Continuous Delivery means what it says on the box: your software updates are continuously delivered. In concert with Continuous Integration, this means you should have the ability to deploy a new build very rapidly because you’ve automated some quality gates that would otherwise need to be performed manually, like building and testing. That reduction in manual labor means you get to release a bunch of small changes, rather than one huge update every couple of months. Since you’re now making smaller, incremental changes, you can also be more confident that your release isn’t going to break when you deploy to your users.

Continuous Deployment is similar, but it goes one step further -- deployment is automated, too. In Continuous Delivery, there is still a manual quality gate involved before an update is out in the wild. This is a controversial step for some, and requires a lot of trust in your system, but I’m personally a huge fan of it. For a modern DevOps pipeline (and thus, you) to be as efficient as possible, human involvement has to be removed wherever possible. I say this a lot, but we are really, really bad at repetitive tasks -- we get bored, we get distracted, and we’re SLOW. Write good, comprehensive tests and automate everything you can, then accept that you absolutely are going to deploy a bad update eventually, whether a human is involved in clicking the Big Green Button or not.

Wait, so what’s CI/CD? What does it get me? Go high-level.

CI/CD is just the term for the marriage of these concepts. It’s an important part of DevOps, since automation and efficiency is what we’re all about, and one doesn’t really work in the context of DevOps without the other.

Implementing CI/CD practices gets you a faster, more reliable release cycle. You can add new features or bug fixes way, way faster, since you know your engineers are all working from the most recent source, you know there are unit and integration tests and you know it builds.

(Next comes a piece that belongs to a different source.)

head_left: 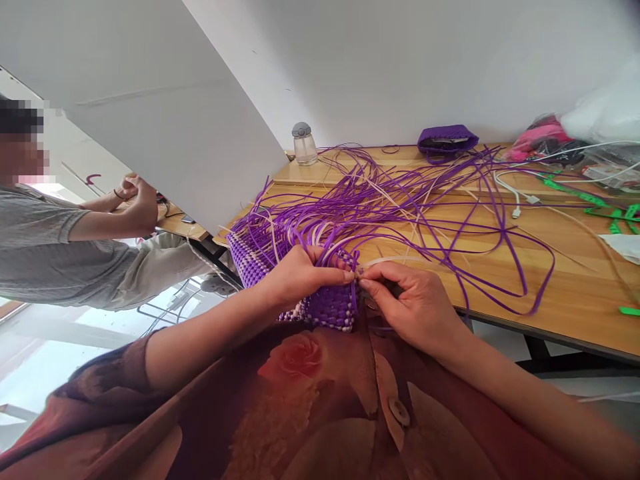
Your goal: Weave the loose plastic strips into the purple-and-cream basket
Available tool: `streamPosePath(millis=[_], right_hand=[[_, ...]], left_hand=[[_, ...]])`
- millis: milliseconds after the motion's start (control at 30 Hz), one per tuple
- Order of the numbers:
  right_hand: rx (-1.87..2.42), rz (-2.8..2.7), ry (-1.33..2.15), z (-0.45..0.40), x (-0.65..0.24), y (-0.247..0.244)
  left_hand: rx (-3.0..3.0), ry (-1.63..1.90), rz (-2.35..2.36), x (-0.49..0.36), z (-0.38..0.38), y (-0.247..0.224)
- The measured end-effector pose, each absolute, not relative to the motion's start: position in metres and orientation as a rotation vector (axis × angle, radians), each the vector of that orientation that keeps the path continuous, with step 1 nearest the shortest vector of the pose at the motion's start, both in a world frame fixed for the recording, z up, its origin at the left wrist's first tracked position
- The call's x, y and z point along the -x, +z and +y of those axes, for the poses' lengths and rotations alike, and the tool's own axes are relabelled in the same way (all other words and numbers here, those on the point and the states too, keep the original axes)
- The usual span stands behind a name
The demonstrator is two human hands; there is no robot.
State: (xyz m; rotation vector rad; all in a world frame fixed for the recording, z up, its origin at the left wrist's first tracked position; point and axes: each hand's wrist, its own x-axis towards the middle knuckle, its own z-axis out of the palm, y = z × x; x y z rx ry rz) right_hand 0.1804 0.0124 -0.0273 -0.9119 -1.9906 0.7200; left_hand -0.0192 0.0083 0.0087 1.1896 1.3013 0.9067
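Observation:
A purple and pale woven piece (333, 307) rests at the table's front edge against my body, with many long loose purple and pale strips (380, 200) fanning over the table behind it. My left hand (313, 270) is closed on the upper edge of the weave, thumb on top near its right corner. My right hand (407, 297) pinches a pale strip right beside that corner, thumb and forefinger together. The fingertips of both hands nearly meet there. The far fingers of my left hand are partly hidden by the strips.
On the wooden table (565, 253) stand a glass bottle (305, 145) and a small purple woven pouch (447, 141) at the back. A white cable (516, 200), green tape (575, 190) and plastic bags (607, 160) lie right. Beyond a grey partition (165, 100) a person (40, 247) stands at left.

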Motion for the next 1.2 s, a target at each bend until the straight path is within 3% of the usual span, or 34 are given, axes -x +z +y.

There aren’t a bunch of manual steps involved for the engineers or QA or whoever else you might have managing quality gates; instead, somebody pushes code or opens a pull request and those steps are taken care of by your CI/CD tooling.

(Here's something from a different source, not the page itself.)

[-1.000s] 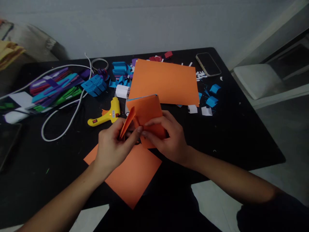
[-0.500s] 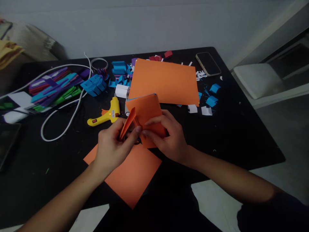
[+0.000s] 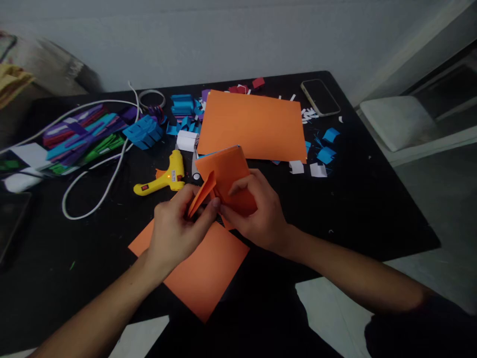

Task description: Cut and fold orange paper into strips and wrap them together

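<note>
A folded orange paper (image 3: pixel 227 166) is held up above the table between both hands, with a thin blue edge along its top. My left hand (image 3: pixel 181 223) pinches its narrow folded flap between thumb and fingers. On the other side my right hand (image 3: pixel 257 209) grips the larger panel, its thumb tip close to the left thumb. Beneath the hands lies a flat orange sheet (image 3: pixel 206 268), turned cornerwise at the table's front edge. A larger orange sheet (image 3: pixel 253 124) rests behind the folded paper.
A yellow glue gun (image 3: pixel 160 181) with a lit orange light lies left of the hands. Further left are a white cable (image 3: pixel 112 191) and bundled coloured strips (image 3: pixel 84 132). Blue folded pieces (image 3: pixel 143 132) and scissors (image 3: pixel 196 166) lie nearby. A phone (image 3: pixel 320 97) sits back right.
The folded flap in my left hand has tilted to the right and slightly down. My right fingers have curled a little more against the orange panel.
</note>
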Tool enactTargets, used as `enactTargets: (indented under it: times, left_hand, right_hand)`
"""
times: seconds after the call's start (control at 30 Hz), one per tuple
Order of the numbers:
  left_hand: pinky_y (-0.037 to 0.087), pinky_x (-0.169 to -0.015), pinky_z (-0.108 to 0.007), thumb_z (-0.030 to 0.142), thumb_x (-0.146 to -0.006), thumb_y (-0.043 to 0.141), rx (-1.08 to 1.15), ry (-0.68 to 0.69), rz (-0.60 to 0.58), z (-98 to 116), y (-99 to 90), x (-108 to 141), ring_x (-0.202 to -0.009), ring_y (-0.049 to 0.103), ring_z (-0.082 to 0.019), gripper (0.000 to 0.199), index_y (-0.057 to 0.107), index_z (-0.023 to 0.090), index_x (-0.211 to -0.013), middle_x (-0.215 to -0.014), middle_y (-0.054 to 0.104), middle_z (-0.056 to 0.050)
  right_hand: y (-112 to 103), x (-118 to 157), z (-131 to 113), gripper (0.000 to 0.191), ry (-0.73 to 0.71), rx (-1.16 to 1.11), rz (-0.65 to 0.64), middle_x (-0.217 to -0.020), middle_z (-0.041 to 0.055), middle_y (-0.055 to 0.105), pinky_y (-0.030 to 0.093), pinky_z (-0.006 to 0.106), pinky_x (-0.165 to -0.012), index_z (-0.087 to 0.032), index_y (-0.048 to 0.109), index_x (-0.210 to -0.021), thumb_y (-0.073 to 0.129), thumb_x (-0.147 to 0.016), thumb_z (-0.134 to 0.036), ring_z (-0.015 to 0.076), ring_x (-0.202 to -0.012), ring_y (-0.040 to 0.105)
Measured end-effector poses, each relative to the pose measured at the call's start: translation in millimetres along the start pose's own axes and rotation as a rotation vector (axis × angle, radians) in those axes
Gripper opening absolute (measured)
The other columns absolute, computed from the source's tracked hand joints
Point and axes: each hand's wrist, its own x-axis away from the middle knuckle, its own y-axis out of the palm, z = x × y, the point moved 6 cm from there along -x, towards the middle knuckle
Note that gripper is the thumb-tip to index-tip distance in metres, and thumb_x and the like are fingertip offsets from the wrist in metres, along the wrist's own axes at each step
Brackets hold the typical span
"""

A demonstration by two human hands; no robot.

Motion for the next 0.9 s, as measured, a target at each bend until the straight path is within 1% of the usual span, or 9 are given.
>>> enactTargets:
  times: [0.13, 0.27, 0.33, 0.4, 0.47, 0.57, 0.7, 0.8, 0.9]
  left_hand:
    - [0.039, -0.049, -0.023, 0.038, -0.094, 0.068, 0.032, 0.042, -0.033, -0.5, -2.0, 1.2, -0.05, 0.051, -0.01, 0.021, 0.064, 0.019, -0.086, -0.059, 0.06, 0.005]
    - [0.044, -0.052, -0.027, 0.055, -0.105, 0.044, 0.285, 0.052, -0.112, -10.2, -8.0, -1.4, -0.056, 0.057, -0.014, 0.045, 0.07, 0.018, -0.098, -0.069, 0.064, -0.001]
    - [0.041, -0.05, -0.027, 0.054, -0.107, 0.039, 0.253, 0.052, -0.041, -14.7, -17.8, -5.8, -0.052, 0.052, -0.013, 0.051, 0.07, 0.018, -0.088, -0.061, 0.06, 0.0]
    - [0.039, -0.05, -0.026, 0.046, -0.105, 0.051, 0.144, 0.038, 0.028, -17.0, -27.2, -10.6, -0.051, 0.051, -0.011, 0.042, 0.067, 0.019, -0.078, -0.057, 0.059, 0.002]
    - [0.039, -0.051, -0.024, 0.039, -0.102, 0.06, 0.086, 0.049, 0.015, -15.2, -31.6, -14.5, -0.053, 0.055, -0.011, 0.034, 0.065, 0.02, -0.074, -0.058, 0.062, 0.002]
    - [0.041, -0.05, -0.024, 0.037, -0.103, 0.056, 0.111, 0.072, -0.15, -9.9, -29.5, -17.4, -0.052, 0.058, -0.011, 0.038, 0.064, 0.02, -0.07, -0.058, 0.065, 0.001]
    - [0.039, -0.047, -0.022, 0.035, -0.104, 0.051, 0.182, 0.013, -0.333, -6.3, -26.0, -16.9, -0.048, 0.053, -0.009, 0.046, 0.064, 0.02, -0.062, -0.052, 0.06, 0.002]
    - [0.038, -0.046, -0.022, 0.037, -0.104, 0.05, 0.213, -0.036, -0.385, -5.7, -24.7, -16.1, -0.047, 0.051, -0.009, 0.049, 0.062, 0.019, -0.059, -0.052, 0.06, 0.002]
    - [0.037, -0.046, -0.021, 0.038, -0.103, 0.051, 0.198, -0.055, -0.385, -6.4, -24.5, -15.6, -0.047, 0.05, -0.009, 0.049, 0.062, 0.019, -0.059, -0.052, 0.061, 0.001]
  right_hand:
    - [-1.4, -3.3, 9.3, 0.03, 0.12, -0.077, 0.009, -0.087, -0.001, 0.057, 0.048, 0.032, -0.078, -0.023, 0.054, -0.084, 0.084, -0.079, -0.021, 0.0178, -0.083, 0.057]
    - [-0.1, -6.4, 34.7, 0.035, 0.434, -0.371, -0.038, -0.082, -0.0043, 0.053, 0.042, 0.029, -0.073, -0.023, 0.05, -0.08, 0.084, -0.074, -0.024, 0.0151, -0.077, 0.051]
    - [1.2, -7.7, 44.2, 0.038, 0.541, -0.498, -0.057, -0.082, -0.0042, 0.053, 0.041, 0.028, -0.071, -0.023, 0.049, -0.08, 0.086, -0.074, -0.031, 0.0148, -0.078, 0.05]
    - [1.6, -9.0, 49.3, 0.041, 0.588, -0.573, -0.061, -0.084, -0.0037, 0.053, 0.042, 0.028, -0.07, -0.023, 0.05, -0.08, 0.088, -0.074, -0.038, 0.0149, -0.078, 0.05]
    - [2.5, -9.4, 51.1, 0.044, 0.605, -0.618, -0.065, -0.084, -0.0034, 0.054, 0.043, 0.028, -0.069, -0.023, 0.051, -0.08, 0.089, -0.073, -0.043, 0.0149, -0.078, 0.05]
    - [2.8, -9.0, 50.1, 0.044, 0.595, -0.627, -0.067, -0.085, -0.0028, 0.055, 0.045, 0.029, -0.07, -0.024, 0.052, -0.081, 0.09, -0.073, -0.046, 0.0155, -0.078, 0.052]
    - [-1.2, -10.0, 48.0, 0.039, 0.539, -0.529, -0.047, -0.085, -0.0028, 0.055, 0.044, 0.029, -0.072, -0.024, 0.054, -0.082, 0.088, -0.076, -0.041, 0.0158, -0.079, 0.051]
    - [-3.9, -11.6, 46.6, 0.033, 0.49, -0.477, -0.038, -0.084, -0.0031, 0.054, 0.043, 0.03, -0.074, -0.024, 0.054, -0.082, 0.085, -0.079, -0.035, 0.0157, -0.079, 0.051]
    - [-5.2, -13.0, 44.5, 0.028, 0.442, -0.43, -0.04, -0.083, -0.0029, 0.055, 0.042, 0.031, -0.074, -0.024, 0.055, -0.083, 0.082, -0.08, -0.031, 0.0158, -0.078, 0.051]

How does this actually work?

To start, you need a CI/CD tool. This is what’s going to automate a bunch of manual processes for you. It does take some time to set up at the start of a new project, but personally, I’m the flavor of lazy where I’m willing to spend extra time at the beginning to make sure I don’t have to do a bunch of repetitive, manual tasks every single time I push code later on. The specifics of configuring any of these tools varies, so check the documentation for your chosen tool, but broadly they all work the same way:

You set something as a trigger, like telling it to watch your source repository for a commit or a merge. You then configure a series of steps, each with pass/fail conditions, like telling it how to run your unit tests, build, scan for vulnerabilities, or deploy your application. With a sufficiently detailed CI/CD pipeline, you don’t have to do anything but write code and push it -- the system handles everything else for you. It’s great.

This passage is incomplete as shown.